I have received a text from Carol just as I left the Highgate station, crossing the street to our flat. She just wanted to know someone would be home real soon as she’s felt the souls of our departed loved ones flocking around her & demanding to be acknowledged. Which understandably freaked her out a tiny bit.
You see, even though today’s 31st October - when the veil between the world of the Living and the world of the Dead is whisper-thin yadayada, and my flatmate Carol’s inherent psychic channeling abilities are sparking like electricity, she’s still very much set on keeping those door shut and sealed for now and just blatantly ignoring there was any door to begin with.
All along I’ve been facing my own personal Darkness.
Tonight we’re hosting a ‘Feast for the Dead’, which sounds suitably macabre, but really is just about spending a mindful moment cooking, sharing memories & enjoying meals, drinks & music our departed loved ones appreciated. And that way - for one night sharing our table with them again.
I’m hosting my late brother, serving his favourite steak and neat whiskey on the rocks (bleurgh, pray for me).
I don’t really know if I’m any good at processing grief over my brother’s death, or if I’ve even ever started properly.
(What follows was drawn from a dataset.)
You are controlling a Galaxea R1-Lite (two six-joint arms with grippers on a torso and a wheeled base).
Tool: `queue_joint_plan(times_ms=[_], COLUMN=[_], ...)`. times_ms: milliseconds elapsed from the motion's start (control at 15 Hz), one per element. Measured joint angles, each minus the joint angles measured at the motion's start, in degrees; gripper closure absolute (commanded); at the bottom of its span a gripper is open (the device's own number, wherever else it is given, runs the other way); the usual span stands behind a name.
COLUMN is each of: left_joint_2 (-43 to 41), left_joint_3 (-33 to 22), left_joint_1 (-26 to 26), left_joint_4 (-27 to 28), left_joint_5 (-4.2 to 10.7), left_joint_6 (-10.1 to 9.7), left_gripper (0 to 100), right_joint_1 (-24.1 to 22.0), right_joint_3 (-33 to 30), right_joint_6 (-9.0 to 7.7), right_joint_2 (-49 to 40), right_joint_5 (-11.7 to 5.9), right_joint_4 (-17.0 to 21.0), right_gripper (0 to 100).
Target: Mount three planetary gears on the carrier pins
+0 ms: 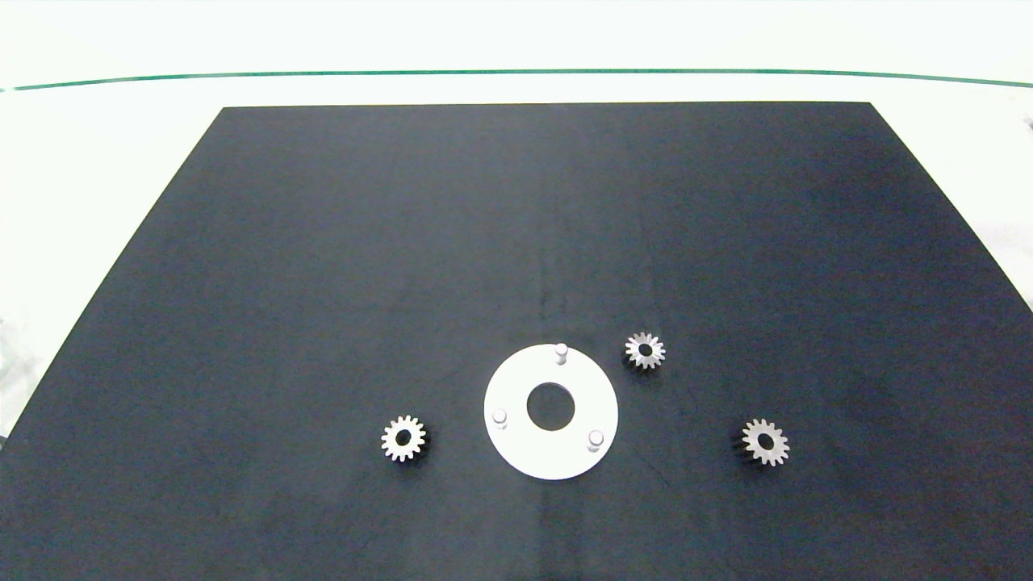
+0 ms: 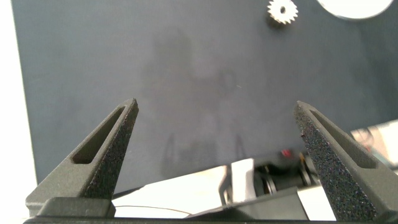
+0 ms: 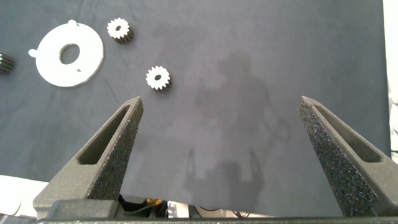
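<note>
black mat [image 1: 323, 282]: planetary gears [image 1: 403, 439] flat, carrier pins [image 1: 562, 353] upright; both grippers' fingers [image 2: 112, 149] spread

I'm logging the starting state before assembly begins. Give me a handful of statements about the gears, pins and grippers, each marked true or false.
1. All three planetary gears lie on the dark mat, none on a pin: left gear, upper right gear, far right gear. True.
2. The white disc carries four pins. False: three carrier pins stand on it.
3. Two gears lie to the right of the disc in the head view. True.
4. The left gripper is shut on a gear. False: its fingers are spread wide with nothing between them.
5. The right gripper is open and empty. True.
</note>
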Motion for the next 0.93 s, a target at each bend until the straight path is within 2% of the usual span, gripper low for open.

What I do know is, that if I allow myself to open that pandora’s box - nostalgia & memories are not the only things spilling out.
There’s a gnawing feeling of being hurt. Anger that amongst the hundreds of reasons to leave he didn’t consider me as the one reason to stay.The bone-melting terror of knowing some things can never come to pass for us. That no matter what, the ship has sailed and I had no say in it. And following in tow is our good old shame that I make his big (the biggest) struggle and pain all about myself.
Walking home tonight hugging a giant pumpkin that would become a soup and a lantern in a few moments, I felt like being punched in a chest. A hollow icy-cold gaping space where my lungs should be, that can’t be filled with any amount of whiskey.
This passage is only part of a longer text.